Vinnie heads toward the grill area.
Adrian waits for the adrenaline rush to subside. He feels his heart still throbbing in his throat. He swigs his b
eer, and it shoots right to his brain. His legs are unsteady. He plops down on a stool.
The last stanza of “Stairway to Heaven” resounds through the bar.
The front window shatters. A scorching air blast whooshes through the room as bottles detonate in a percussive blowout. Glass, liquor, and debris scatter as neon explodes and everything flies. Everyone drops to the floor.
Another blast sprays the place.
The lights flicker; one goes out.
Smoke, plaster, and dust float in the air.
“A shotgun!” shouts Vinnie; he leaps over the bar and rushes out the front door.

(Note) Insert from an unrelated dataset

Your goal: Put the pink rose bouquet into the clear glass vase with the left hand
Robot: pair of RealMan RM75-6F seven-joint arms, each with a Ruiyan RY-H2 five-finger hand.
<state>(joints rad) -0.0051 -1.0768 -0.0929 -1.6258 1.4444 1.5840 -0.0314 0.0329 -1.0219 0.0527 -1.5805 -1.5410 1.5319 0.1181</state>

A dangling ceiling light sizzles.
A babble of voices rises; panic-level fear takes over as patrons stampede toward the back of the place. It’s pure mayhem.
“Don’t go out the door,” someone shouts. “He could be there.”
Vinnie bursts back in, looking around. “Anyone hurt?”
“What the hell was that?” someone calls.
“A shotgun,” Vinnie says, snapping open his cell phone.
A patron swipes shards of glass from his hair. Another guy curses. Someone whimpers. A few men rush for the front door.
Adrian gets to his feet. “You see who it was?”
“Probably that bastard I kicked out,” Vinnie says, dialing 911. “It was a black pickup, a big Ford or Chevy with a steel toolbox behind the cab. He was goin’ like a bat outta hell.”
“You get his plate?”
“Nah … He was goin’ too fast.”
The place smells like malt and acrid smoke—a trace of whiskey, too. The walls are pocked with pellet holes. Ceiling wires dangle, spit, and sputter.
“It’s King’s Corner,” Vinnie says into his cell. “There’s been a drive-by shooting through my front window.”
A pause as Vinnie listens.
“No … nobody’s hurt …”
The music builds in a surge of guitars and vocals. The air is hazy, yellowish, and caustic. It smells chemical. Booze drips from shattered bottles.
Vinnie’s still on his cell, talking to the police dispatcher.
The music hits a crescendo and then goes serene.
A police siren burps and then whoops. Whirling lights suddenly appear; they carousel everywhere.